▸ Material provided:
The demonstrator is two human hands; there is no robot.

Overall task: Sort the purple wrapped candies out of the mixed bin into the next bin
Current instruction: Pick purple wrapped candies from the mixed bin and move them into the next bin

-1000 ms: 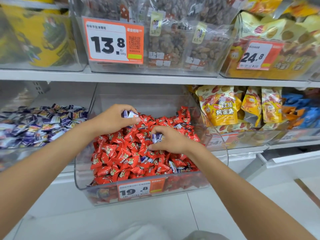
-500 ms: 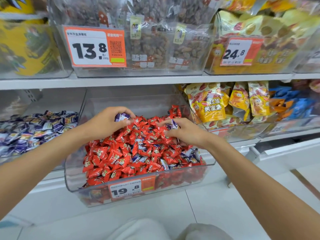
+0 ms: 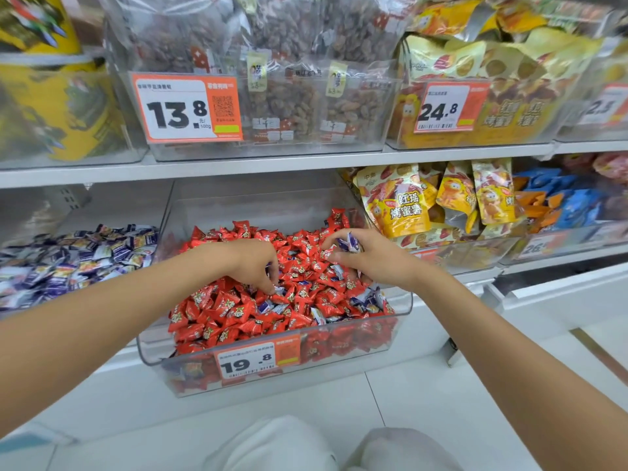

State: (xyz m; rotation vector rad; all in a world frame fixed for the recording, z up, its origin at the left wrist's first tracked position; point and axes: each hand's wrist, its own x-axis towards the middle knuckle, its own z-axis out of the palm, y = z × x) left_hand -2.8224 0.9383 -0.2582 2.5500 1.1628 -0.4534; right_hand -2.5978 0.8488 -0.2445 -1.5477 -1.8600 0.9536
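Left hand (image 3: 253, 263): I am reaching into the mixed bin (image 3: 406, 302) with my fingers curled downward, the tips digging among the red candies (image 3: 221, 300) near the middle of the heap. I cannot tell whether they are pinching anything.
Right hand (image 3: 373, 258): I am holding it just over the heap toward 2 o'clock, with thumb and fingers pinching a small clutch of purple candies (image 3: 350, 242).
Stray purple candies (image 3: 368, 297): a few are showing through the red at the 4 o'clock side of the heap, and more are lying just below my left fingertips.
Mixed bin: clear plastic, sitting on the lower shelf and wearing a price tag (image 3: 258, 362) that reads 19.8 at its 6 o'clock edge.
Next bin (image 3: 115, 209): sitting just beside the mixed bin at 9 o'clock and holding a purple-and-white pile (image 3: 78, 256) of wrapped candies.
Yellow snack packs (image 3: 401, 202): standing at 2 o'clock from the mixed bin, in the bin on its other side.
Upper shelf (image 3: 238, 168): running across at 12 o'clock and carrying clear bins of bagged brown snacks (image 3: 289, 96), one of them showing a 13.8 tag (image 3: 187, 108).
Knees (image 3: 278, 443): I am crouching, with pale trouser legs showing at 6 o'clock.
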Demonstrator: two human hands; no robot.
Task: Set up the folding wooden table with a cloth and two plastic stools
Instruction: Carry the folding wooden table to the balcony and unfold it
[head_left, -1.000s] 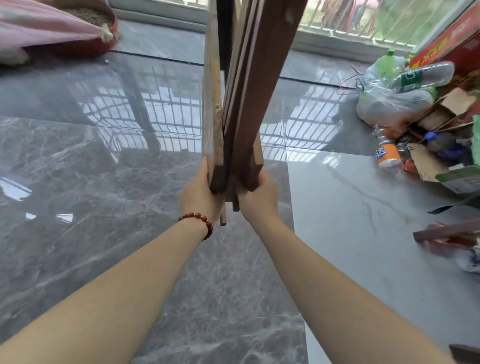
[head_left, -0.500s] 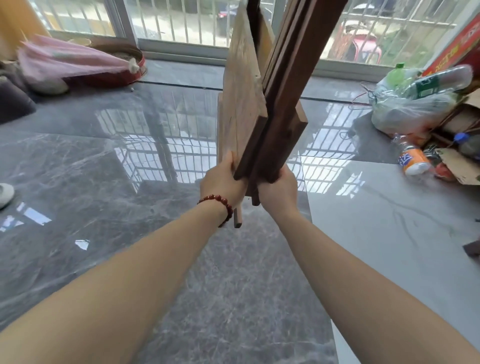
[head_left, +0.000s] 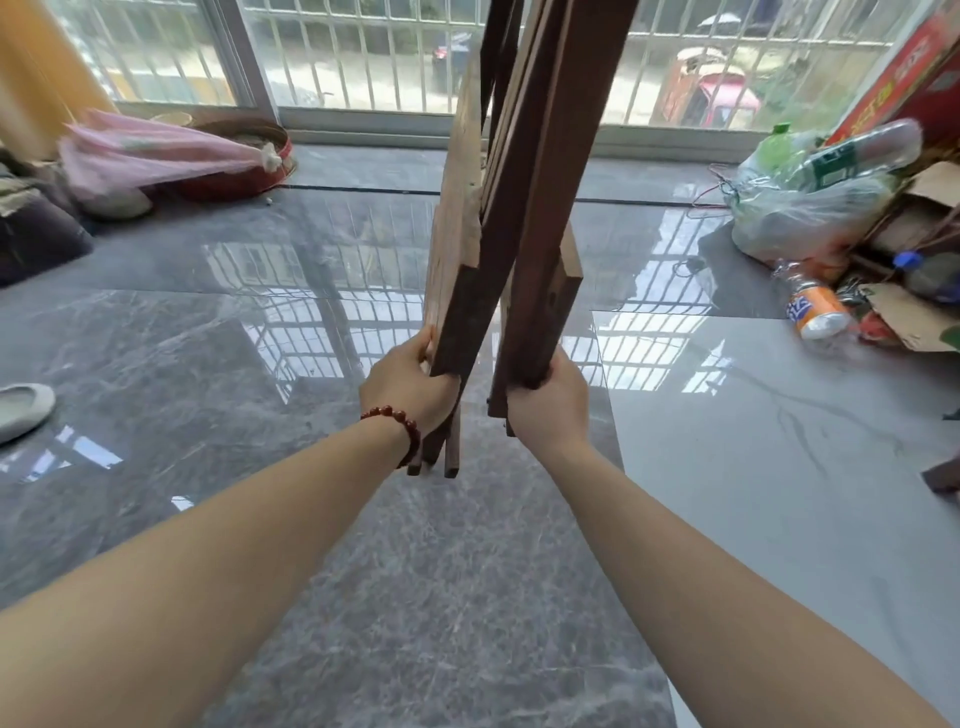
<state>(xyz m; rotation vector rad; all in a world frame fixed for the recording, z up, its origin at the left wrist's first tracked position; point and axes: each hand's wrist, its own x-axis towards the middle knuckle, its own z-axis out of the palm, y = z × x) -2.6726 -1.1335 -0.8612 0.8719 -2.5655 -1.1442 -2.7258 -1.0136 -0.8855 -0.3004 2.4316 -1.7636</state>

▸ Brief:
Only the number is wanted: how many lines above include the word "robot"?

▸ Response to the exercise:
2